In 2020, a categorized list of wetland preferences, major habitats, and life forms of 4145 vascular plant taxa occurring in the Korean Peninsula was published by the National Institute of Biological Resources. We analyzed the list and explored the distribution patterns of the five categorized groups according to wetland preference, along with the information on the major habitats and the life forms of the plants belonging to those categories.Out of 4145 taxa, we found that 729 wetland plant taxa (18%) occur in Korea: 401 obligate wetland plants and 328 facultative wetland plants.

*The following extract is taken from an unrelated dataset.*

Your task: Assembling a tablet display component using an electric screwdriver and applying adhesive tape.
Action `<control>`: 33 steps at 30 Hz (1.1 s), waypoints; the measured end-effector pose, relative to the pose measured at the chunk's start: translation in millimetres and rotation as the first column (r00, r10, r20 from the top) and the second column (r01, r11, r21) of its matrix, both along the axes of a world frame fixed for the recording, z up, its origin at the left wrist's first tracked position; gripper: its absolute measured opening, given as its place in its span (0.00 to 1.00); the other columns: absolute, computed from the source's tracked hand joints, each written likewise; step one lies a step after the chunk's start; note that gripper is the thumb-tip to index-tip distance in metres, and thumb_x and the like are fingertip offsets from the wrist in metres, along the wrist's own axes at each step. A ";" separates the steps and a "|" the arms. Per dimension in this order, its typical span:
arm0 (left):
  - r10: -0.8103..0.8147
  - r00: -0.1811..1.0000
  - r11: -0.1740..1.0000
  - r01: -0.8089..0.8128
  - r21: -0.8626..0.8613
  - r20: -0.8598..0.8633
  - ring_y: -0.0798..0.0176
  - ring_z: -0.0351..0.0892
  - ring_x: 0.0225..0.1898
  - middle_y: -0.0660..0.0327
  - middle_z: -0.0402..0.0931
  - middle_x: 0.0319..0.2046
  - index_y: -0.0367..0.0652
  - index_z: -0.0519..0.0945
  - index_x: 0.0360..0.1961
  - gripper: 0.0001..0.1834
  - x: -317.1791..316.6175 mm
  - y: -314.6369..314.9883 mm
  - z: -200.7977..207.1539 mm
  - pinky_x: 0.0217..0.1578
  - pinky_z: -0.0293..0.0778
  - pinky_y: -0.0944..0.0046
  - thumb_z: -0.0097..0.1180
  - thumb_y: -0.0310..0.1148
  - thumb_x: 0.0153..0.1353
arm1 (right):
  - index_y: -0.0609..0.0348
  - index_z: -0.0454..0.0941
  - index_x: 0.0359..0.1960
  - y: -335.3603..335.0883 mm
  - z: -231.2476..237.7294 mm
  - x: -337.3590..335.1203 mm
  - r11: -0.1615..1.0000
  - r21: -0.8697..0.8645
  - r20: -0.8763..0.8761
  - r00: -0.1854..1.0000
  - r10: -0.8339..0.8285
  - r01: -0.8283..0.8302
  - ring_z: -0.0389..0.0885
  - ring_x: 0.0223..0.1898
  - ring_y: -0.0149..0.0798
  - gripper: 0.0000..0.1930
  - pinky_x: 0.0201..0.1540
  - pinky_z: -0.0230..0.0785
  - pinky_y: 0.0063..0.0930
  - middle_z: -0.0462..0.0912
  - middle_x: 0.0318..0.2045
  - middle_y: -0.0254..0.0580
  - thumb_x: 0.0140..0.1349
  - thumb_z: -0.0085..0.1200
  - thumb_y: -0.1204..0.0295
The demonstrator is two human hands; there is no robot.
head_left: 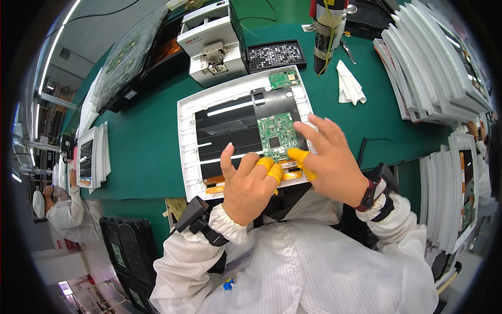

Among the 729 wetland taxa, the majority (73%) was hygrophytes and the remaining 27% was aquatic macrophytes. Furthermore, almost all of the wetland taxa are herbs; so, woody plants are only 4.7%. The 16 carnivorous taxa distributed in Korea were characterized as obligate wetland plants.We expect the categorized information would promote understanding of the characteristics of the plant species and would be an important source for understanding, conservation, and restoration of wetland ecosystems.